Task prompt ▸ Everything from the line containing "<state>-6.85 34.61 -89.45" through the last line of the data below should be set down exactly, and nothing else.

Provided material ▸
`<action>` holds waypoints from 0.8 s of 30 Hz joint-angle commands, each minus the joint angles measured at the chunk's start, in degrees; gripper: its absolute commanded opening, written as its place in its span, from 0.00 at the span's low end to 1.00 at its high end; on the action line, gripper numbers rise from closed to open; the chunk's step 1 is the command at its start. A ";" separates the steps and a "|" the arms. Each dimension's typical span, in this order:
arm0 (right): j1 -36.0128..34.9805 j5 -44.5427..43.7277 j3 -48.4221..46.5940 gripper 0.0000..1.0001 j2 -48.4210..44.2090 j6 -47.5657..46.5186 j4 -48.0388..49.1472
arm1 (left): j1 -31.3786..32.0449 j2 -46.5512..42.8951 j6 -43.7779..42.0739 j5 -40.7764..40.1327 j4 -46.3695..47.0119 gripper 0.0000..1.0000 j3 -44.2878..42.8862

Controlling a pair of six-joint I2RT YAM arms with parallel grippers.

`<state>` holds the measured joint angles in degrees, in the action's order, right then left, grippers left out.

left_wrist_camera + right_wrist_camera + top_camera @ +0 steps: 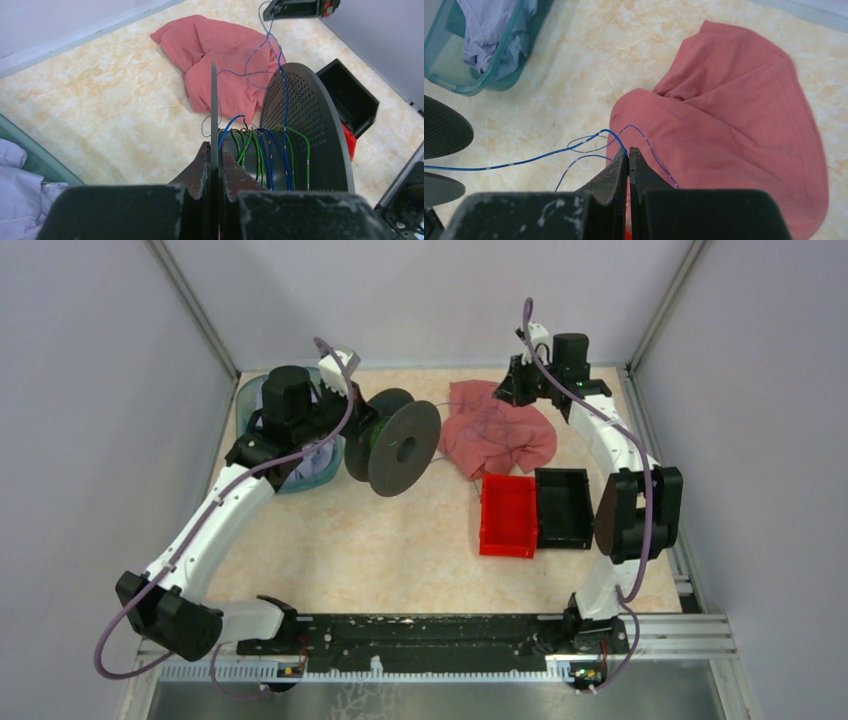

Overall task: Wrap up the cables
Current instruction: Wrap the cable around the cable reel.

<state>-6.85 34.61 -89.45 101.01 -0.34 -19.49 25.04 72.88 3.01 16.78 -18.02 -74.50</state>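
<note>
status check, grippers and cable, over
left gripper shut on spool; right gripper shut on cable. cable partly wound, slack loops on cloth. might snag there.

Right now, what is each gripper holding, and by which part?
Left gripper pinches the black spool by one flange's rim. Right gripper pinches the blue wire at a bend in its loose run.

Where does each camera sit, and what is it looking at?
Top: above and behind the robot, looking down at the table; left arm and right arm show.
Left wrist: on the left arm, looking over the left gripper, shut on the spool rim, toward the cloth.
Right wrist: on the right arm, looking down past the right gripper, pinching the blue cable.
Shared: both wrist views show the cloth and the blue cable.
</note>
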 commanded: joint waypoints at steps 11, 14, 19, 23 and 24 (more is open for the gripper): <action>-4.95 2.72 10.29 0.00 -3.10 1.39 8.70 | -7.49 1.65 17.31 11.10 6.38 0.00 -7.85; -6.90 2.00 12.17 0.00 -2.94 1.08 9.54 | -9.62 1.82 19.40 14.42 7.41 0.00 -7.64; -9.67 1.51 15.84 0.00 -2.97 1.60 12.46 | -11.26 1.48 22.90 9.76 6.78 0.00 -8.09; -12.20 1.51 18.83 0.00 -3.48 1.95 15.23 | -11.33 1.77 22.75 3.69 4.52 0.00 -9.46; -13.10 1.58 19.49 0.00 -3.74 2.00 15.92 | -11.33 1.79 22.83 2.44 4.23 0.00 -9.66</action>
<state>-17.56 35.97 -71.53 100.88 1.21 -9.63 14.00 75.11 23.07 24.32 -15.94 -80.25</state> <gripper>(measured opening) 0.008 0.036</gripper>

Solution to the exercise ▸
<state>-6.85 34.61 -89.45 101.01 -0.34 -19.49 25.04 72.88 3.01 16.78 -18.02 -74.50</state>
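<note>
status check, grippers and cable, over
left gripper shut on spool; right gripper shut on cable. cable partly wound, slack loops on cloth. might snag there.

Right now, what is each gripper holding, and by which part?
Left gripper pinches the black spool by one flange's rim. Right gripper pinches the blue wire at a bend in its loose run.

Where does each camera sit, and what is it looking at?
Top: above and behind the robot, looking down at the table; left arm and right arm show.
Left wrist: on the left arm, looking over the left gripper, shut on the spool rim, toward the cloth.
Right wrist: on the right arm, looking down past the right gripper, pinching the blue cable.
Shared: both wrist views show the cloth and the blue cable.
</note>
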 commanded: joint waypoints at steps 11, 14, 19, 23 and 24 (more is open for the gripper): <action>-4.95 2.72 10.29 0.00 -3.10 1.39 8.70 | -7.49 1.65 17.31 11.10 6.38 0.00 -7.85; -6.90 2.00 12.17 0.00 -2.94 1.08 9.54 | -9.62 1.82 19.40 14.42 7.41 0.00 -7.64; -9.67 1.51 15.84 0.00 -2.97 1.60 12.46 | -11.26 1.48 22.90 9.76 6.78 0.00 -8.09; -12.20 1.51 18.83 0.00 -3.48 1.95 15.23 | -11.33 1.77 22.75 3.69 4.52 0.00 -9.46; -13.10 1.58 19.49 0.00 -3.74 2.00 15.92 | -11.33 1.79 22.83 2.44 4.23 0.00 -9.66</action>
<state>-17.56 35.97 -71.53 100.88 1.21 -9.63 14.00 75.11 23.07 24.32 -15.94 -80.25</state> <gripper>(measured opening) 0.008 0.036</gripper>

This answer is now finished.